• REQUIREMENT: Write the data below out again, with each line matching the original.

• AVAILABLE DATA:
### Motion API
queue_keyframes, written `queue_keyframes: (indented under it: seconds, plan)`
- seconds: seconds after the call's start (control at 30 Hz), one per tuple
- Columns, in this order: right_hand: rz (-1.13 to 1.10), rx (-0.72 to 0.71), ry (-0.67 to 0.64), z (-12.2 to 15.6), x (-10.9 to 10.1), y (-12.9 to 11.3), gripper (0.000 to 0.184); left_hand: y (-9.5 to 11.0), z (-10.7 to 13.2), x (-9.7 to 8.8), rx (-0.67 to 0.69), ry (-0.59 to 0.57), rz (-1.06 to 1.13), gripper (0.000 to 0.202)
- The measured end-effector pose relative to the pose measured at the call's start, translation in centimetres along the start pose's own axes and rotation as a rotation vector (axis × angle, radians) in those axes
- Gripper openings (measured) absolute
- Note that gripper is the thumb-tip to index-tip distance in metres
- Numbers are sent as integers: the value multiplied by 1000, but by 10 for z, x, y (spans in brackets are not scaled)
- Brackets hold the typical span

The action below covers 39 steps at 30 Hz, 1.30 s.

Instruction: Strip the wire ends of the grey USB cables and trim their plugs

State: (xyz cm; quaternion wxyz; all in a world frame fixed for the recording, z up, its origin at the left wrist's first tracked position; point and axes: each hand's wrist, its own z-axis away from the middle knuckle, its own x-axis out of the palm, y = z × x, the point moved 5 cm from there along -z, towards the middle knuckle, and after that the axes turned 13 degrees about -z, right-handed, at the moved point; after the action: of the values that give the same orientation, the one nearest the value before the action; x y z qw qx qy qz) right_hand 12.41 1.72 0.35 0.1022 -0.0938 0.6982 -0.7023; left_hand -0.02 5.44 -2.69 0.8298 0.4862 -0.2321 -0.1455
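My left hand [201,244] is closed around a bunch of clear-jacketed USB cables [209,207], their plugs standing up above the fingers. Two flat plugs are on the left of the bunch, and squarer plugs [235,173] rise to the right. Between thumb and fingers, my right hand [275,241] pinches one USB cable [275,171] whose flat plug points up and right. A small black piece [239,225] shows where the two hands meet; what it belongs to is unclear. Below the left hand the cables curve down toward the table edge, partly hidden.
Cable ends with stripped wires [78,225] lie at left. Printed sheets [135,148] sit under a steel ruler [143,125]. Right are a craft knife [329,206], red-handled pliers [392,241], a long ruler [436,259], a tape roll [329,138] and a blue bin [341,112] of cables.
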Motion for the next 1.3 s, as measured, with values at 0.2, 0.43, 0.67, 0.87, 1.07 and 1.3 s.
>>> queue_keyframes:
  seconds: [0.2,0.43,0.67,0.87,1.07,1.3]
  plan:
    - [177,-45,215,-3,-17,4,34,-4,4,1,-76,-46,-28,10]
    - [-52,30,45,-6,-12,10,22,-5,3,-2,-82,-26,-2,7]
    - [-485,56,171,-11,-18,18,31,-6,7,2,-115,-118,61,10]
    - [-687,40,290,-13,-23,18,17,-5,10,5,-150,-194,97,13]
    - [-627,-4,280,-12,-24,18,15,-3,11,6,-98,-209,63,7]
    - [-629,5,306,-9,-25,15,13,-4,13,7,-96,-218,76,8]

• TASK SOLUTION:
### Motion API
queue_keyframes, written `queue_keyframes: (indented under it: seconds, plan)`
- seconds: seconds after the call's start (control at 30 Hz), one per tuple
- Columns, in this order: right_hand: rz (-1.13 to 1.10), rx (-0.72 to 0.71), ry (-0.67 to 0.64), z (-12.2 to 15.6), x (-10.9 to 10.1), y (-12.9 to 11.3), gripper (0.000 to 0.184); left_hand: y (-9.5 to 11.0), z (-10.7 to 13.2), x (-9.7 to 8.8), rx (-0.67 to 0.69), ry (-0.59 to 0.57), rz (-1.06 to 1.13), gripper (0.000 to 0.202)
- The measured end-effector pose relative to the pose measured at the call's start, translation in centimetres along the start pose's own axes and rotation as a rotation vector (axis × angle, radians) in those axes
- Gripper openings (measured) absolute
- Note that gripper is the thumb-tip to index-tip distance in metres
- Numbers are sent as integers: the value multiplied by 1000, but by 10 for z, x, y (spans in brackets are not scaled)
- Brackets hold the typical span

The action below covers 39 steps at 30 Hz, 1.30 s.

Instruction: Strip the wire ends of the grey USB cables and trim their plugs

State: (xyz cm; quaternion wxyz; all in a world frame fixed for the recording, z up, its origin at the left wrist's first tracked position; point and axes: each hand's wrist, its own z-axis away from the middle knuckle, its own x-axis out of the palm, y = z × x, the point moved 5 cm from there along -z, towards the middle knuckle, and after that the axes turned 13 degrees about -z, right-handed, at the moved point; after the action: of the values that give the same orientation, the one nearest the value before the action; x y z qw qx qy qz) right_hand 12.41 1.72 0.35 0.1022 -0.0938 0.6982 -0.7023; left_hand -0.02 5.44 -2.69 0.8298 0.4862 -0.2321 -0.1455
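My left hand [201,244] is closed around a bunch of clear-jacketed USB cables [209,207], their plugs standing up above the fingers. Two flat plugs are on the left of the bunch, and squarer plugs [235,173] rise to the right. Between thumb and fingers, my right hand [275,241] pinches one USB cable [275,171] whose flat plug points up and right. A small black piece [239,225] shows where the two hands meet; what it belongs to is unclear. Below the left hand the cables curve down toward the table edge, partly hidden.
Cable ends with stripped wires [78,225] lie at left. Printed sheets [135,148] sit under a steel ruler [143,125]. Right are a craft knife [329,206], red-handled pliers [392,241], a long ruler [436,259], a tape roll [329,138] and a blue bin [341,112] of cables.
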Motion for the next 1.3 s, as measured, with values at 0.2, 0.43, 0.67, 0.87, 1.07 and 1.3 s.
>>> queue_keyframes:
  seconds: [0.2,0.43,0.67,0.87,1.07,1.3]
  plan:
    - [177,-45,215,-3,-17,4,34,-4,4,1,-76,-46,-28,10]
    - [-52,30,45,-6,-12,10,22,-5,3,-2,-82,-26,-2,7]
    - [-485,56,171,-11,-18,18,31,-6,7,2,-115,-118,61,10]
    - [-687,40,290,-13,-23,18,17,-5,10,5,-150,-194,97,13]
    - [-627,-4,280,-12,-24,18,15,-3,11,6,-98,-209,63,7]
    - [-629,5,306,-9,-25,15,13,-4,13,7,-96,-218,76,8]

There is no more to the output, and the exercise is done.